Butenafine hydrochloride is a synthetic benzylamine antifungal, marketed under the trade names Mentax, Butop (India) and is the active ingredient in Schering-Plough's Lotrimin Ultra. It is structurally related to synthetic allylamine antifungals such as terbinafine.

Medical uses

Butenafine is indicated for the topical treatment of tinea (pityriasis) versicolor due to M. furfur, as well as athlete’s foot (Tinea pedis), ringworm (Tinea corporis) and jock itch (Tinea cruris) due to E. floccosum, T. mentagrophytes, T. rubrum, and T. tonsurans.

It also displays superior activity against Candida albicans than terbinafine and naftifine. Butenafine demonstrates low minimum inhibitory concentrations against Cryptococcus and Aspergillus.

There is some evidence that it is effective against dermatophyte infections of the toenails, but needs to be applied daily for prolonged periods (at least one year).[1]

Butenafine is typically available as a 1% topical cream.

Pharmacology

Butenafine hydrochloride is an odorless white crystalline powder that is freely soluble in methanol, ethanol, and chloroform, and slightly soluble in water.
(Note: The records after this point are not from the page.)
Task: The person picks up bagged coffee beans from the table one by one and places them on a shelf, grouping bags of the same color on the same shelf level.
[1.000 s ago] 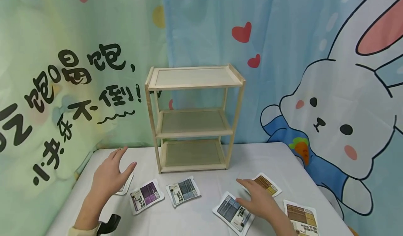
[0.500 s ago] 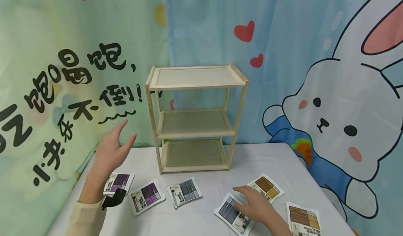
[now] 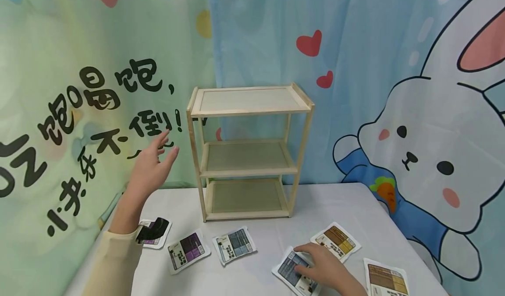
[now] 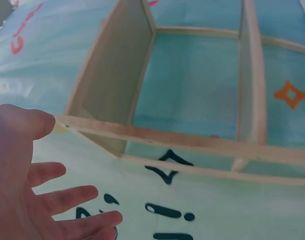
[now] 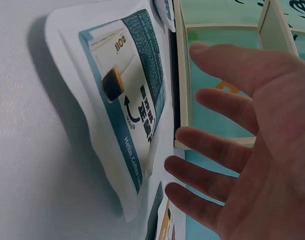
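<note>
A three-tier wooden shelf [image 3: 248,158] stands at the back middle of the table, its tiers bare. My left hand [image 3: 151,166] is raised just left of it, fingers spread and holding nothing; in the left wrist view this hand [image 4: 57,195] is beside the shelf frame [image 4: 192,142]. My right hand [image 3: 325,265] hovers over a white coffee packet with a blue-grey label [image 3: 289,269], covering part of it. The right wrist view shows the hand [image 5: 252,130] with fingers apart, clear of the packet [image 5: 122,95], and nothing in its grasp.
Two purple-labelled packets [image 3: 189,250] lie at left, the farther one partly behind my wrist strap [image 3: 155,230]. Another grey-blue packet [image 3: 234,245] lies before the shelf. Two brown-labelled packets [image 3: 337,239] are at right. A printed curtain [image 3: 256,33] hangs behind the table.
My left hand has risen from over the left packet and moved slightly right, uncovering part of that packet. The right hand stays over the blue-grey packet. The view has shifted a little.
</note>
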Available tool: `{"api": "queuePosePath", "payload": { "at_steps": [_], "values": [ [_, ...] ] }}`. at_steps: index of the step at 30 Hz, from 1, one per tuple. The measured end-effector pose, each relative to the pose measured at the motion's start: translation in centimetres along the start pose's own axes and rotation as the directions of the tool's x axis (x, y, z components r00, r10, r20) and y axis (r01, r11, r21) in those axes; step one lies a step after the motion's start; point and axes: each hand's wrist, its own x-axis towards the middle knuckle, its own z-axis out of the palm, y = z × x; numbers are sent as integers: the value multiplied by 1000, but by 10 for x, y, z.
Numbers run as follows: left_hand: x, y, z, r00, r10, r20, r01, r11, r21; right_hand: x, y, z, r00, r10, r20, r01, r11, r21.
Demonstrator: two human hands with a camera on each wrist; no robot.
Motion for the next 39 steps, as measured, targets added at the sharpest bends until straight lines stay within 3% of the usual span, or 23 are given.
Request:
{"api": "queuePosePath", "payload": {
  "at_steps": [9,16,20,29,35,39],
  "values": [
    [31,23,-1,1000,24,12,-22,990,-142,-6,9,0,994,-98,40,93,990,106],
    [51,44,-3,1000,5,-6,-6,983,-184,-7,12,4,998,-41,55,33,991,132],
    [62,52,-3,1000,-30,-8,28,981,-194,-8,12,4,997,-61,45,56,992,112],
    [83,51,9,998,-65,-10,59,952,-302,-5,17,7,996,-30,82,17,987,157],
    [90,42,24,990,-85,-111,33,914,-404,-2,19,10,997,-20,75,9,990,143],
    [92,37,31,980,-81,-184,-6,903,-430,-3,18,11,998,-11,55,4,993,116]
  ]
}}
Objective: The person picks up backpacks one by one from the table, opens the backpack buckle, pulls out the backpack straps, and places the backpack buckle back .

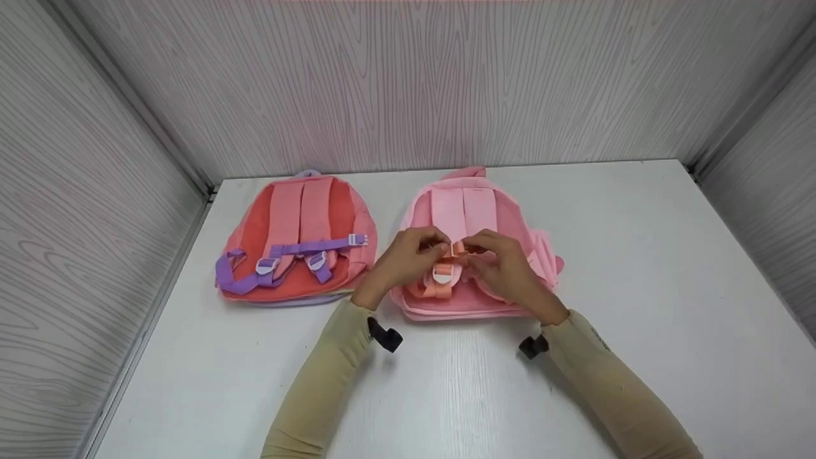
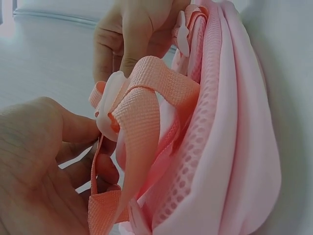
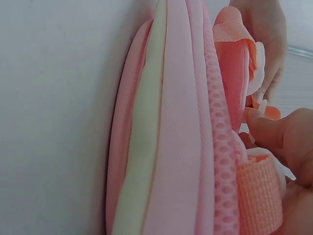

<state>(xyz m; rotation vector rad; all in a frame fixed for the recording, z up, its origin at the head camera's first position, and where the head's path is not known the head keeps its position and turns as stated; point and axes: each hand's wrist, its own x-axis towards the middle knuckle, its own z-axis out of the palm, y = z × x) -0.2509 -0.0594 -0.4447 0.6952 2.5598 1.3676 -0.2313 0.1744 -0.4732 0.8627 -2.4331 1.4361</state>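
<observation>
A pink backpack (image 1: pixel 481 310) lies with its shoulder straps (image 1: pixel 448 207) facing up. Both hands meet over its lower middle, at a small white buckle (image 1: pixel 454 249) threaded with orange webbing. My left hand (image 1: pixel 411 257) pinches the orange strap (image 2: pixel 96 164) between thumb and fingers, beside a white strap adjuster (image 2: pixel 106 110). From the other side, my right hand (image 1: pixel 508 268) pinches the orange strap (image 3: pixel 270 112) at the buckle, thumb toward the pack. Fingers partly hide the buckle. Another orange webbing loop (image 3: pixel 259 196) hangs near the right palm.
Left of the pink pack lies a coral-red backpack (image 1: pixel 344 275) with purple straps (image 1: pixel 237 280) and white buckles. Both packs are on a white table (image 1: pixel 446 395). Grey wood-grain panels (image 1: pixel 414 83) stand behind and at the sides. Black wrist mounts (image 1: pixel 386 336) sit on both sleeves.
</observation>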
Like the allylamine antifungals, butenafine works by inhibiting the synthesis of ergosterol by inhibiting squalene epoxidase, an enzyme responsible for the creation of sterols needed in fungal cell membranes. Lacking ergosterol, the cell membranes increase in permeability, allowing their contents to leak out.

Typical usage

For 1% cream

  • for adults and children 12 years and older
  • wash the affected skin with soap and water and dry completely before applying
  • apply once a day to affected skin for 2 weeks or as directed by a doctor
  • wash hands after each use
  • children under 12 years: ask a doctor

References

  1. ^ The Cochrane Library: Topical treatments for fungal infections of the skin and nails of the foot, 2009.